L’absence de soutien social appelle une vigilance particulière. L’isolement multiplie les risques de burn-out ou de maladies chroniques, comme l’ont montré de nombreuses études. Pour y faire face, il faut encourager la parole, la remontée des difficultés, l’analyse collective. Les outils existent, enquêtes anonymes, baromètres internes, ateliers participatifs, mais aucun ne remplace l’écoute, le questionnement et la reconnaissance du mal-être, avant qu’il ne s’installe durablement.
Des leviers concrets pour prévenir les dangers et instaurer un climat serein au travail
La prévention des risques psychosociaux repose sur des démarches éprouvées. Le document unique d’évaluation des risques professionnels (DUERP) constitue le socle incontournable. Il permet de recenser, d’analyser et de hiérarchiser les risques liés à l’organisation du travail, à la charge, aux relations sociales, au manque d’autonomie.
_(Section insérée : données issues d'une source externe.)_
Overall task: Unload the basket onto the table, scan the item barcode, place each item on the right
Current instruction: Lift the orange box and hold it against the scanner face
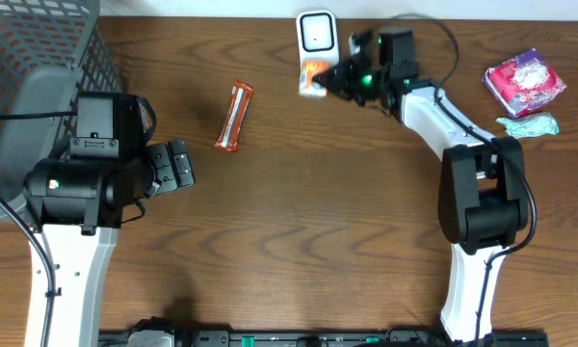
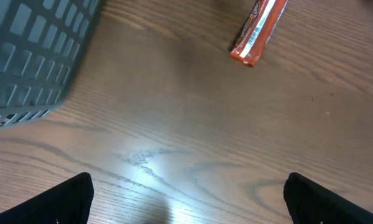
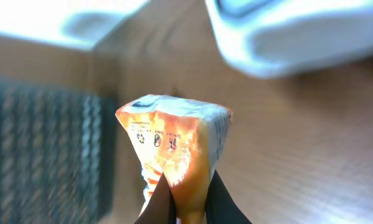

Depuis la loi du 2 août 2021, chaque employeur doit anticiper, formaliser et corriger ces dangers.
Une politique de prévention ne s’arrête pas à la rédaction d’un document. Elle s’appuie sur la mobilisation du CSE, des managers, des représentants du personnel. L’ANACT met à disposition des outils comme le modèle C2R pour identifier contraintes, ressources et régulations. Les actions de prévention s’articulent autour de plusieurs axes :
- Les actions primaires visent à éliminer les sources de stress à la racine : réorganisation des plannings, clarification des missions, limitation de l’hyperconnexion.
- Les mesures secondaires renforcent les capacités d’adaptation des salariés : formation, groupes de parole, espaces d’écoute.
| Type de prévention | Objectif | Exemples |
|---|---|---|
| Primaire | Supprimer les facteurs de risque | Réorganisation du travail, clarification des rôles |
| Secondaire | Aider à gérer les risques | Ateliers de gestion du stress, coaching |
| Tertiaire | Réparer les conséquences | Accompagnement psychologique, retour progressif |
La veille réglementaire ne doit rien laisser au hasard : le code du travail impose une véritable obligation de résultat en matière de santé au travail. Le CSE agit comme un vigile et un moteur de solutions collectives. Les chiffres de la Dares rappellent la réalité économique des RPS : absentéisme, chute de productivité, coût social du stress. Les outils sont là, mais sans volonté partagée, aucun climat serein ne résiste longtemps.
Rien ne remplace la vigilance collective, ni la capacité à remettre l’humain au cœur du travail. Face aux risques psychosociaux, c’est la cohésion qui fait la différence, celle qui transforme les fragilités en énergie commune.